We are shown the way that the sunlight streams in from the triangular windows and creates playful highlights on the walls and floor. Brian’s range in exposure feels true enough to not appear overly processed or fake, but isn’t so contrasty that we miss out on important elements in the scene. There is a sense of heat and brightness that places us in the room ourselves.
A wider composition helps us mentally draw a floor plan and make sense of the space. We are able to note how the rooms connect and delineate scale, shape, and height from this view point.
I love the mood of this little vignette. It makes me feel as if I’m actually there, about to make an early morning or late afternoon coffee while watching out the window.
Dutchess County is based around a pinwheel design, which I would imagine could have been a bit tricky for Brian in regards to setting up his compositions. He does a great job of managing the barrage of angles and lines, and creates images that translate well while feeling complex yet organized.
Brian gives us a view of that beautiful pinwheel ceiling.

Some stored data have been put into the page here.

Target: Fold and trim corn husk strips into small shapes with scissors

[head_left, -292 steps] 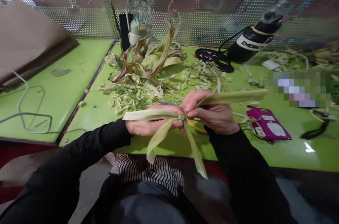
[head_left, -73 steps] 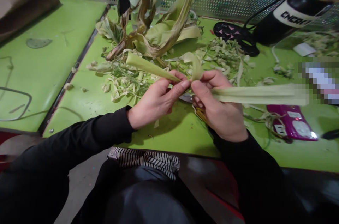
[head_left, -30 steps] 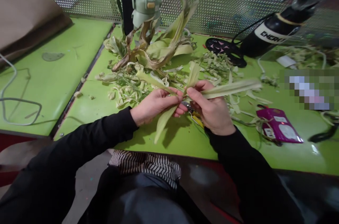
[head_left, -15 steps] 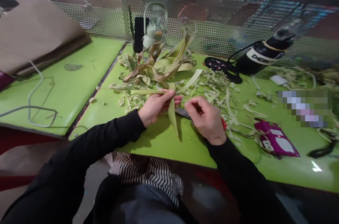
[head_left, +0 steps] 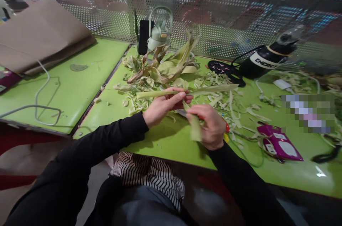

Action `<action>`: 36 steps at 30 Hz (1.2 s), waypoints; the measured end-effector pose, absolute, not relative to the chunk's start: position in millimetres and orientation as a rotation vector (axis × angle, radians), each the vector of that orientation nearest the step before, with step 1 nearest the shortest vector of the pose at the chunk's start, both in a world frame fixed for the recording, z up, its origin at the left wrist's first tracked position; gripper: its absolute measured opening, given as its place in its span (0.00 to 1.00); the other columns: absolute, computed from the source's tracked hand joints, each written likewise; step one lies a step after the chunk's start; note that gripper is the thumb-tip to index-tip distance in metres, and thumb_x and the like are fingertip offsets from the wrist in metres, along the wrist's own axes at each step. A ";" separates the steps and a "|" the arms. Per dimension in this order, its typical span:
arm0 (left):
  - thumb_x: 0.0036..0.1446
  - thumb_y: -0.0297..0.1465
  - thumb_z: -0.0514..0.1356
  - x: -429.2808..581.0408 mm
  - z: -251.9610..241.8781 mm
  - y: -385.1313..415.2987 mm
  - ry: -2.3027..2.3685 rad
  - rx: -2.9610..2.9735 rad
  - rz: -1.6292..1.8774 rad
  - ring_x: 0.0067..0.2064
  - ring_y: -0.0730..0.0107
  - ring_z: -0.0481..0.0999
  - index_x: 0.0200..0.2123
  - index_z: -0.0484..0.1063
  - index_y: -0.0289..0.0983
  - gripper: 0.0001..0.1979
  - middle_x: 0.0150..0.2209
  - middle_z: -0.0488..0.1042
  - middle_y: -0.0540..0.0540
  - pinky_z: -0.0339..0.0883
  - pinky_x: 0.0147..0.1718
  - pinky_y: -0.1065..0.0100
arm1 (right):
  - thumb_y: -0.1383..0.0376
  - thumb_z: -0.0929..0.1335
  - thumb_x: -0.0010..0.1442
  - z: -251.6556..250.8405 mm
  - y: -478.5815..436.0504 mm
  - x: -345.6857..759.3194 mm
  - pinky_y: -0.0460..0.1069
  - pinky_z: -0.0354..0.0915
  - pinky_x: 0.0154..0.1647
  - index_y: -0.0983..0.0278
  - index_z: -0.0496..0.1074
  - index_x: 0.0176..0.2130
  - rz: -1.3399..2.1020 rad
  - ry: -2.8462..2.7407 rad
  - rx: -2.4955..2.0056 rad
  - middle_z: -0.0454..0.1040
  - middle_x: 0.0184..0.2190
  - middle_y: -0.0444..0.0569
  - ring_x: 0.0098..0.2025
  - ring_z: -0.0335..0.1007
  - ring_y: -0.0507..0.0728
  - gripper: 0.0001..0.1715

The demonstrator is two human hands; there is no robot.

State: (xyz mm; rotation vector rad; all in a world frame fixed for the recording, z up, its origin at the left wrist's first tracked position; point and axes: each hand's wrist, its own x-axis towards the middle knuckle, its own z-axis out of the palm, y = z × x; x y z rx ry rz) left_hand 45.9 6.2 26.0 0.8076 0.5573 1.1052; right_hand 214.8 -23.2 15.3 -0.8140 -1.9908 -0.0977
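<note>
My left hand (head_left: pixel 167 104) pinches the crossing point of long pale green leaf strips (head_left: pixel 211 89) just above the green table (head_left: pixel 165 140); one strip reaches left, another far to the right. My right hand (head_left: pixel 211 126) is closed on a shorter strip (head_left: pixel 195 128) that hangs down from the same bundle. Scissors with a red and yellow handle (head_left: pixel 226 130) lie under my right hand, mostly hidden.
A heap of dried husks (head_left: pixel 165 66) and cut leaf scraps (head_left: pixel 221 94) covers the table behind my hands. A pale green bottle (head_left: pixel 160 30), a black bottle (head_left: pixel 264 62), a magenta phone case (head_left: pixel 278 144), a white cable (head_left: pixel 40 101) and brown paper (head_left: pixel 40 37) lie around. Perforated metal mesh (head_left: pixel 213 12) backs the table.
My right hand let go of the long strip, dropped toward the table, then took hold of the hanging strip. My left hand kept its pinch and the long strip now lies level.
</note>
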 end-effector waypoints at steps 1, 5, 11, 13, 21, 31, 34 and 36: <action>0.63 0.31 0.59 45.3 27.3 6.2 0.534 0.798 1.096 0.44 0.67 0.81 0.41 0.72 0.35 0.06 0.41 0.82 0.41 0.72 0.50 0.61 | 0.69 0.69 0.60 15.3 -23.1 215.2 0.55 0.73 0.39 0.55 0.73 0.45 -0.047 -1.881 -0.869 0.78 0.37 0.47 0.38 0.76 0.58 0.13; 0.63 0.27 0.56 43.7 29.4 7.4 0.489 0.734 1.078 0.46 0.66 0.81 0.44 0.72 0.34 0.08 0.43 0.82 0.39 0.71 0.51 0.62 | 0.69 0.69 0.60 17.3 -19.7 218.2 0.56 0.73 0.40 0.56 0.72 0.42 -0.096 -1.869 -0.861 0.78 0.37 0.48 0.39 0.76 0.58 0.10; 0.57 0.32 0.66 34.7 26.1 15.5 0.517 1.055 1.151 0.39 0.72 0.80 0.37 0.73 0.35 0.08 0.36 0.80 0.47 0.71 0.44 0.69 | 0.73 0.66 0.60 22.5 -20.3 213.2 0.53 0.72 0.37 0.57 0.72 0.44 0.109 -2.150 -0.887 0.78 0.37 0.48 0.37 0.75 0.57 0.14; 0.54 0.33 0.69 29.4 26.5 19.2 0.558 1.232 1.156 0.37 0.74 0.78 0.36 0.75 0.35 0.10 0.33 0.79 0.48 0.70 0.40 0.72 | 0.70 0.65 0.63 23.4 -21.4 211.8 0.53 0.73 0.39 0.58 0.72 0.43 0.306 -1.980 -1.054 0.77 0.40 0.49 0.38 0.75 0.56 0.10; 0.54 0.35 0.69 28.3 27.8 16.1 0.563 1.272 0.906 0.36 0.70 0.81 0.36 0.75 0.35 0.11 0.32 0.81 0.46 0.74 0.43 0.67 | 0.53 0.60 0.66 29.1 -14.3 221.9 0.58 0.72 0.52 0.56 0.72 0.50 1.132 -1.456 -0.928 0.78 0.50 0.50 0.51 0.75 0.60 0.20; 0.52 0.33 0.70 34.8 17.4 13.4 0.629 1.012 0.757 0.33 0.69 0.82 0.35 0.72 0.34 0.12 0.32 0.82 0.44 0.75 0.37 0.69 | 0.57 0.60 0.63 33.5 -7.9 223.8 0.61 0.70 0.57 0.56 0.71 0.48 1.103 -1.426 -0.901 0.78 0.50 0.50 0.54 0.74 0.60 0.18; 0.56 0.31 0.67 38.0 19.9 10.7 0.593 0.895 0.870 0.34 0.70 0.82 0.37 0.73 0.34 0.09 0.33 0.82 0.44 0.75 0.38 0.70 | 0.63 0.64 0.61 24.1 -6.8 225.4 0.59 0.70 0.55 0.58 0.70 0.50 0.897 -1.558 -1.056 0.76 0.51 0.52 0.54 0.73 0.60 0.16; 0.58 0.30 0.65 40.0 21.7 10.3 0.585 0.802 0.958 0.36 0.70 0.82 0.39 0.73 0.35 0.07 0.35 0.82 0.44 0.74 0.41 0.69 | 0.67 0.67 0.60 19.8 -8.0 224.5 0.58 0.71 0.52 0.60 0.71 0.47 0.608 -1.689 -1.143 0.76 0.46 0.52 0.49 0.74 0.60 0.14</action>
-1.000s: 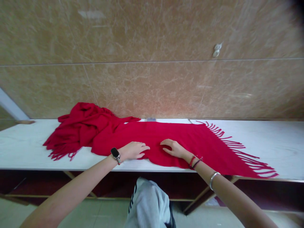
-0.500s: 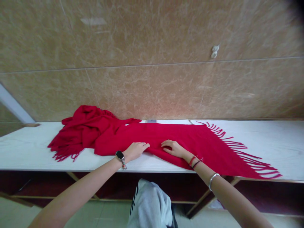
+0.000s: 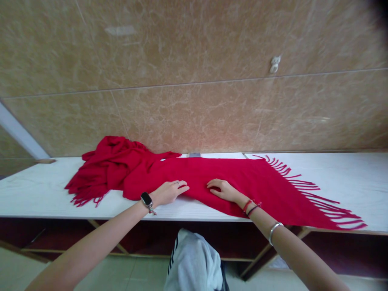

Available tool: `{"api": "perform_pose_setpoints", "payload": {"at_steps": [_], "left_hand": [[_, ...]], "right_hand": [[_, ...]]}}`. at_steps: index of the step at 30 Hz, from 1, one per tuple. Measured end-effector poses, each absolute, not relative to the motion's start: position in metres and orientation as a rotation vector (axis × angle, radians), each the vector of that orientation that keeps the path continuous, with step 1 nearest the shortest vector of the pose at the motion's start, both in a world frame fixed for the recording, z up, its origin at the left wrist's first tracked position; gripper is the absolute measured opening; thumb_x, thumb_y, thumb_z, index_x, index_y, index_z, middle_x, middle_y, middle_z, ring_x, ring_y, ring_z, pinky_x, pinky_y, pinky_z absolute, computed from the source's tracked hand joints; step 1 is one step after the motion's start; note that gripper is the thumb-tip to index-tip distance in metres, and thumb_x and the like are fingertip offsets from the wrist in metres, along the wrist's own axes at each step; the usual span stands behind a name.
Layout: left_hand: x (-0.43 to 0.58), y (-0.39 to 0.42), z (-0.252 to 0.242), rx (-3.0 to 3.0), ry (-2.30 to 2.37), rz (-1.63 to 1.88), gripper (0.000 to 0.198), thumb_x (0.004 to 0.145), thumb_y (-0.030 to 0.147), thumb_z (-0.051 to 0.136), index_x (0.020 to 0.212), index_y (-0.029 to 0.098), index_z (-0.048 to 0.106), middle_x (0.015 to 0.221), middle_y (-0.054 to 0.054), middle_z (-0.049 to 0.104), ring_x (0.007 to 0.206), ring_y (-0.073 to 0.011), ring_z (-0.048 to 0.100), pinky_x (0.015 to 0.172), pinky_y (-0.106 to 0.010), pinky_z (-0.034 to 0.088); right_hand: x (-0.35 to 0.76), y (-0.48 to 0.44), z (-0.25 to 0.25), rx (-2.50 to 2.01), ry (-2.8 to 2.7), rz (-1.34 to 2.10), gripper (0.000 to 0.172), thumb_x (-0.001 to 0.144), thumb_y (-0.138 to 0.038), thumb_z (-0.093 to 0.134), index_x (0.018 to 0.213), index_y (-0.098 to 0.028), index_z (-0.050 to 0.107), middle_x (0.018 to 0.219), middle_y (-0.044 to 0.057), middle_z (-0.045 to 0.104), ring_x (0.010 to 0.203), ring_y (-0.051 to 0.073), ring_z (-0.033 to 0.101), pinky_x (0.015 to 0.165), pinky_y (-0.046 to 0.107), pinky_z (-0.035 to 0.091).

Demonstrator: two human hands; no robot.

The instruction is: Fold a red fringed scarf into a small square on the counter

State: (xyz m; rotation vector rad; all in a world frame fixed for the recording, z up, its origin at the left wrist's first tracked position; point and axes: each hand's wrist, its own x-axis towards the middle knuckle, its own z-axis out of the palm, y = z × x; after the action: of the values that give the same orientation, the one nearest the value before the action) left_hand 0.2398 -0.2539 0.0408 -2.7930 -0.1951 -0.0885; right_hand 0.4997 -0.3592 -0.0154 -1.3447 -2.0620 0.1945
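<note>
A red scarf (image 3: 200, 171) with fringed ends lies along a white shelf top. Its right part is spread fairly flat, the fringe fanning out, while the left part is bunched up against the wall. My left hand (image 3: 169, 191), with a ring and a watch at the wrist, rests at the scarf's near edge, fingers stretched out and thumb a little apart. To its right, my right hand (image 3: 222, 190) lies palm down on the cloth with fingers extended and thumb apart. The cloth under both palms is hidden.
A brown marbled wall (image 3: 194, 113) rises directly behind the shelf top (image 3: 33, 198). A small white cat-shaped hook (image 3: 275, 64) is fixed to it. Dark open compartments (image 3: 145, 238) sit below the front edge. A small grey plate (image 3: 194, 155) lies at the back edge.
My left hand has shifted slightly left, its thumb and fingers now more apart at the scarf's edge. My right hand stays in place. The view has moved slightly.
</note>
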Motion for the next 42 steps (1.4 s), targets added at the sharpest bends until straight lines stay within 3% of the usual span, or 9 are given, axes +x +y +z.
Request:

He uses the strong leading lines to draw our eyes to the center of the frame. I’m a big fan of the rich contrast and gradients of light.
In the bedroom, Brian creates two totally different images that flow together to communicate the functionality and smart use of space in Dutchess County. Again, by harnessing good timing and good light, Brian adds visual interest by showing the patterns of light streaming into the room.
I appreciate Brian’s restraint in letting the house and patio trend dark. It feels true to life and helps us focus on the shape of the architecture while emphasizing how the house interacts and reflects its environment.
This elevation allows us to see the unrivaled slice of heaven that Dutchess County overlooks, while the warm glowing interior lights draw our eyes in ever so subtly. What an idyllic project!